Consider the listing below. Extract exactly the lines from the line containing "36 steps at" to the line containing "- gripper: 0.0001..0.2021", both included.

..........

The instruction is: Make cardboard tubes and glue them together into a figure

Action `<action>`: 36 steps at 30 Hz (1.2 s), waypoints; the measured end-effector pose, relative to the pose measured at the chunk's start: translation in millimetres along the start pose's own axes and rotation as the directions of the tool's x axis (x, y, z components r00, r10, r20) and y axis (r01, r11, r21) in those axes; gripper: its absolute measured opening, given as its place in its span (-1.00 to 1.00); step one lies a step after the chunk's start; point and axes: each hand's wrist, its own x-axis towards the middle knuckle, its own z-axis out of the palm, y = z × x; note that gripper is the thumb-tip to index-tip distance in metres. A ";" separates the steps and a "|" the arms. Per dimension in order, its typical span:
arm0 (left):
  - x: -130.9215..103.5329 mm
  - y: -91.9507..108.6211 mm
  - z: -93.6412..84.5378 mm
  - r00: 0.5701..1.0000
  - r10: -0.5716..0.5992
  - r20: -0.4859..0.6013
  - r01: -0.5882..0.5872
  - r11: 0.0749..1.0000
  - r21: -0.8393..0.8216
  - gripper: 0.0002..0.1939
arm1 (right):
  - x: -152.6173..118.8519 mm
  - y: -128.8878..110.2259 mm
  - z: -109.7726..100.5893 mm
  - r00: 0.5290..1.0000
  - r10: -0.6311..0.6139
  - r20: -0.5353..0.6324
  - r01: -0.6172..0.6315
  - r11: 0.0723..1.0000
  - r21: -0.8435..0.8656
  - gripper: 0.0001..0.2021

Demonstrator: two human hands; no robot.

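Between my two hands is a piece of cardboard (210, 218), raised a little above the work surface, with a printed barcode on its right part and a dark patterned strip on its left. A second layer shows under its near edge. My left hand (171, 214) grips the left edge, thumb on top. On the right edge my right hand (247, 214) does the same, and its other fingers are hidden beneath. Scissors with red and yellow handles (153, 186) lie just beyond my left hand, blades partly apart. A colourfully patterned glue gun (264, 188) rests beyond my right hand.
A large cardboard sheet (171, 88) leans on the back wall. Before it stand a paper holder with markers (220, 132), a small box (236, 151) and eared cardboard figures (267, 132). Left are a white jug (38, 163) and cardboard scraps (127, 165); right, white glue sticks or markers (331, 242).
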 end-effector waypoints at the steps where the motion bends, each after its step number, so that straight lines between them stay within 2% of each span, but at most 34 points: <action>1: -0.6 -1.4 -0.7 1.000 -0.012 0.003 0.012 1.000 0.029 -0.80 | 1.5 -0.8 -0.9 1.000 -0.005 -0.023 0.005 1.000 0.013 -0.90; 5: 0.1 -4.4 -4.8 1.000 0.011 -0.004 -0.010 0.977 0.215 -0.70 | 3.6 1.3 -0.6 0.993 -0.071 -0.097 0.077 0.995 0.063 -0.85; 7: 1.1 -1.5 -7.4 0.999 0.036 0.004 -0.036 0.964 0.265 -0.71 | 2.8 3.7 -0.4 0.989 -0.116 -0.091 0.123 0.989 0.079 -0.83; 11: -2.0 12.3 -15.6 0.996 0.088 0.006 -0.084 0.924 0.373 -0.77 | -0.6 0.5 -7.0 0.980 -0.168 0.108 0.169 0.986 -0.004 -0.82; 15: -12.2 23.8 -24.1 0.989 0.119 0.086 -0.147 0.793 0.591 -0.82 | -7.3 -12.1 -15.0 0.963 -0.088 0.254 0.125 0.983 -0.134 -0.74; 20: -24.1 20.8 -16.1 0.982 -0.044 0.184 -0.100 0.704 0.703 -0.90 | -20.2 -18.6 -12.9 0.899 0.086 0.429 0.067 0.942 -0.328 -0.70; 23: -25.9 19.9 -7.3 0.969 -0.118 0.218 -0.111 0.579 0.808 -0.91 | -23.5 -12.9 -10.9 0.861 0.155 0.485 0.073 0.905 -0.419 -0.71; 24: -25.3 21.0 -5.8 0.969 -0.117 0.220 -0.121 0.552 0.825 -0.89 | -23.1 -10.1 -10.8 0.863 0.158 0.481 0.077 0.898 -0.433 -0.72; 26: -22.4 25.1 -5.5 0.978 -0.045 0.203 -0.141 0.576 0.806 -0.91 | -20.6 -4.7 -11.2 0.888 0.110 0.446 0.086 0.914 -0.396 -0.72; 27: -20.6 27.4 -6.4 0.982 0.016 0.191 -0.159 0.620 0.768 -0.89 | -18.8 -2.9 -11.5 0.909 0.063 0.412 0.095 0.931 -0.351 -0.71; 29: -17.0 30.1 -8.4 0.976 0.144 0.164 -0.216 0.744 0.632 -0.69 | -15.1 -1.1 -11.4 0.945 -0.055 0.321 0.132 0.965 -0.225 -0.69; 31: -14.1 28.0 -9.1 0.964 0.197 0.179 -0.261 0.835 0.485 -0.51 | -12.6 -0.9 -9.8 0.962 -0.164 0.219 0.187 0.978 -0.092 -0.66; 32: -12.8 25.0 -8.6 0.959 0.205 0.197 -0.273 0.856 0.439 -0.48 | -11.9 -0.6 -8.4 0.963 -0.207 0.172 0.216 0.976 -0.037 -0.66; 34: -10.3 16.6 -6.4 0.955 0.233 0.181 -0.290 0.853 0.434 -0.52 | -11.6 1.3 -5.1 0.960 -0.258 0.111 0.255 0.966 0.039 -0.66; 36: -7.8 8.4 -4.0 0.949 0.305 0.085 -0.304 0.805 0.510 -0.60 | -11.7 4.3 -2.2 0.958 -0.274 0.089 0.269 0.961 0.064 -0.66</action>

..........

[Response to the task]
Action `<action>`: 36 steps at 30 Hz (1.2 s), waypoints; the measured end-effector pose, relative to the pose measured at the chunk's start: translation in millimetres along the start pose's own axes and rotation as the directions of the tool's x axis (x, y, z components r00, r10, r20) and y axis (r01, r11, r21) in those axes; gripper: its absolute measured opening, given as its place in its span (-1.00 to 1.00); step one lies a step after the chunk's start; point and axes: each hand's wrist, its own x-axis towards the middle knuckle, its own z-axis out of the palm, y = z × x; note that gripper is the thumb-tip to index-tip distance in metres. A ";" separates the steps and a "|" the arms. Per dimension in order, its typical span:
arm0 (left):
  - x: -130.9215..103.5329 mm
  - y: -91.9507..108.6211 mm
  - z: -93.6412..84.5378 mm
  - r00: 0.5701..1.0000
  - r10: -0.5716..0.5992
  - r20: -0.4859..0.6013
  - r01: -0.5882..0.5872
  - r11: 0.0749..1.0000
  - r21: -0.8393..0.8216
  - gripper: 0.0002..0.1939
arm1 (right):
  - x: -152.6173..118.8519 mm
  - y: -128.8878..110.2259 mm
  - z: -109.7726..100.5893 mm
  - r00: 0.5290..1.0000
  - r10: -0.6311..0.6139
  - r20: -0.5353..0.6324
  - r01: -0.6172..0.6315
  - r11: 0.0723..1.0000
  - r21: -0.8435..0.8656
  - gripper: 0.0001..0.2021

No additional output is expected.